A Aix e Salisburgo, Stéphane Braunschweig (regia e sceene), con la collaborazione di Thibault Vancraenenbroek (costumi) e luci (Mario Hwelett) e Sir Simon Rattle alla guida dei Berliner Philarmoniker non forniscono né una lettura “politica” né una filosofica né una fantasmagorica. Gli archetipi mitologici di Wagner sono, uomini e donne (pur se Dei), alle prese con le loro passioni. La scena è composta di tre pareti grigie ed una scalinata . L’attrezzeria è fatta di tre sedie, una poltrona in pelle, due letti ed alcuni tronchi astratti d’albero; le proiezioni ci offrono la profondità delle acque del Reno e l’incendio , con straripamento finale. Le luci fanno il resto tramite un abile gioco di colori. Sul palcoscenico non solo non ci sono foreste, palazzi reali e fiumi di cartapesta, costumi proto-tedeschi o nazisti o stalinisti tedesco-orientali, ma uomini e donne in abiti moderni come i nostri. Ci vuole un grande lavoro di recitazione per rendere , in un quadro così spoglio (quasi minimalista), l’intrigo di tradimenti ed amori che portano alla fine non solo degli Dei ma anche di un’intera classe dirigente terrena tale da tenere l’attenzione tesa per circa 6 ore. Un vero capolavoro di recitazione da parte di cantanti-attori selezionati con cura ed addestrati per mesi in questo Ring di cui un editore franco-tedesco-giapponese si è già assicurato i diritti televisivi e di riproduzione in DvD. Altra caratteristica è l’aspetto musicale.
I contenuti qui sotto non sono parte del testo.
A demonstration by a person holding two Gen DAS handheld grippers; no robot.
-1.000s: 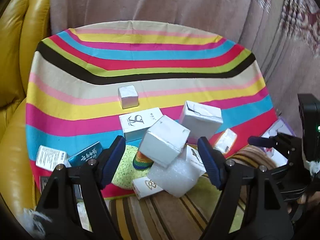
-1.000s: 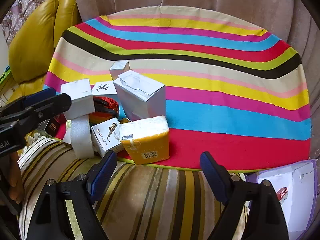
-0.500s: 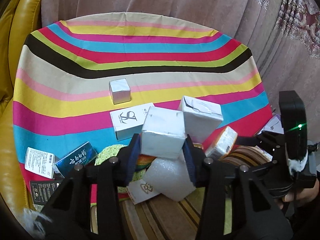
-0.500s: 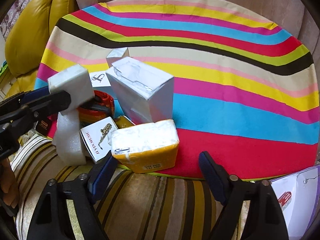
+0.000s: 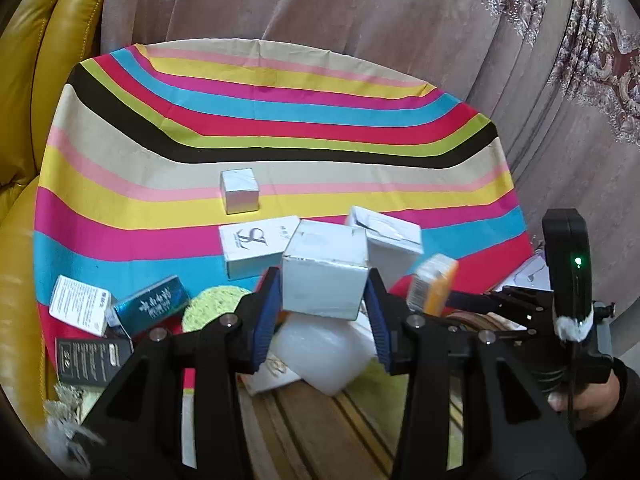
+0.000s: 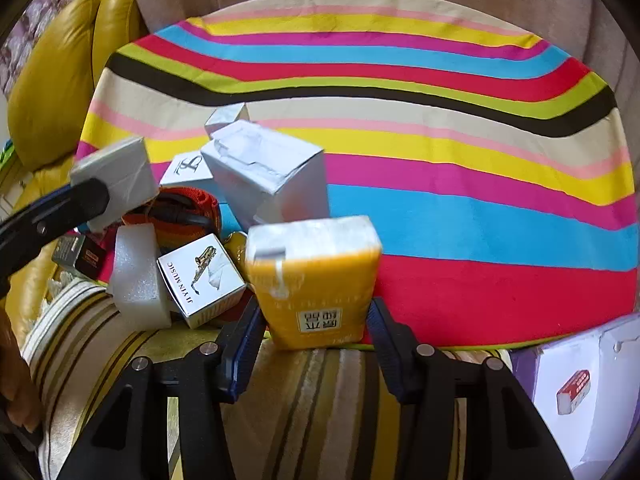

Nel golfo mistico c’è una formazione sinfonica che, di rado, entra nel comparto del teatro in musica: i Berliner Philarmoniker, guidati da Sir Simon Rattle (il loro Maestro stabile).Il Ring diventa una smisurata sinfonia sull’umanità alla ricerca di un nuovo , e migliore, futuro. Una meraviglia di colore, di sfumature, di virtuosismo in cui il sinfonismo continuo di Wagner evoca suoni intimi di cameristica. Dal suono chiaro e leggero, quasi etereo, si scivola, dolcemente, alle tonalità nere, tragiche. Indimenticabile il Sì bemolle con cui si chiude il ciclo- mai lo avevo sentito tanto pregno di speranza per un’umanità migliore. Un dettaglio: ci sono sei arpe al centro dell’orchestra, come prescritto dalla partitura, non due sistemate in un a palco di proscenio , come si usa di frequente.
Quale strada scegliere dipende da gusti personali e da risorse, finanziarie e artistiche, disponibile. Il vostro “chroniqueur” preferisce quella umana, troppo umana di Aix- Salisburgo. Ma il dibattito è aperto.